As the leader of your team (whether you are a program director of a non-profit, practice group leader or founding partner of a law firm or other organizational leader), one of your most important roles is to assess the functioning of your team. Team dysfunction has direct impact on your ability to meet your clients’ needs and, therefore, meet your firm’s goals. Assessing the dysfunction and prioritizing it for yourself won’t get you very far unless your team (especially the troublesome members) also identify it as a priority for themselves. There must be by-in across the team.
External pressure to prioritize finding a solution can be effective in the short term, but internal motivation to change is lasting. The question becomes, “how can I lead my team toward the desire for lasting change?” Using Motivational Interviewing (MI) techniques, which are based on five principles, takes training and practice. It was first established as a technique in working with clients who were resistant to addressing their addictions. It now has more broad applications in the business world or anywhere there is a need for systemic change.
5 Steps to Motivate for Change
- Engage in reflective listening. What are your team’s current priorities, needs and beliefs about their functioning? Reflective listening requires nonjudgmental stance and a reflection back of what you have heard. People need to be heard and understood before there is movement toward change.

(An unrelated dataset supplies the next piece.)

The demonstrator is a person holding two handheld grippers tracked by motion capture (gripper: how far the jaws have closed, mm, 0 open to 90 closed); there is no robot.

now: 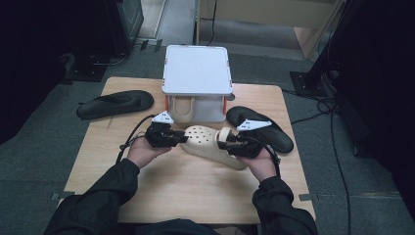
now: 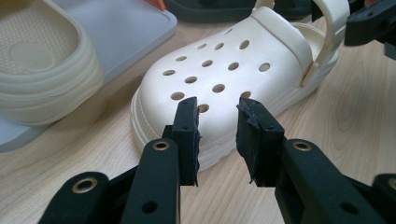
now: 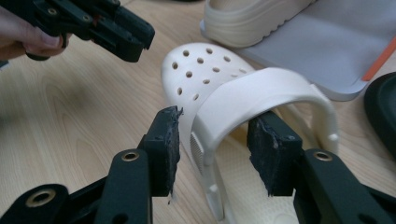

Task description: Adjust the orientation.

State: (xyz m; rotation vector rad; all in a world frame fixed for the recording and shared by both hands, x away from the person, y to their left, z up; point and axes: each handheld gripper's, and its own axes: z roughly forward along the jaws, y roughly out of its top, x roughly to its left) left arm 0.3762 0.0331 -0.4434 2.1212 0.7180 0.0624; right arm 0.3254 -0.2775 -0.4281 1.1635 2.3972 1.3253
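Cream clog (image 1: 210,142) on table (image 1: 186,191); left gripper (image 2: 217,135) open at toe; right gripper (image 3: 215,149) open astride heel strap (image 3: 252,93).

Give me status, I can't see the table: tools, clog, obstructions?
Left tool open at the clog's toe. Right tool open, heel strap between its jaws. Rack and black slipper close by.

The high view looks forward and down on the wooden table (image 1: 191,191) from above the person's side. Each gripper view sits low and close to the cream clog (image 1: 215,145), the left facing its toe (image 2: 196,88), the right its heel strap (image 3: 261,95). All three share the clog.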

- Develop discrepancy between the team or team member’s goals and their current behavior. This takes tact, delicacy and often training from a professional to learn this technique of addressing incongruence. Motivation for change is enhanced when clients can identify discrepancies on their own between their current situation and their goals for the future. You are there to guide them in that process, not demand it of them.
- Avoid argument and direct confrontation. This can be a challenge, particularly when you are professionally invested in the success of the team. However, it is vital to remember that arguments are counterproductive and defending breeds defensiveness.
- Roll with Resistance. Most arguments, at their base, are about resistance to the change. Understand that resistance to change is simply a signal to change strategies. This is what therapists call “rolling with resistance.” Resistance can actually provide you an opportunity to understand the problem in a new or deeper way and allow you to take advantage of the situation in a non-confrontational way.
- Support self-efficacy and optimism. It is hard to remain optimistic during a time of dysfunction; this is all the more true if that dysfunction has created a crisis that you are simultaneously trying to manage. As a leader, you must understand that it is each member of the team’s responsibility to choose and then carry out that change. It is your role to help motive them towards change and respond accordingly to their change or, conversely, their non-compliance.
Change, particularly systemic change, takes effort and time. Deep change not only addresses a change in behavior, but a change in culture. What you put into that investment is what you will get out of it.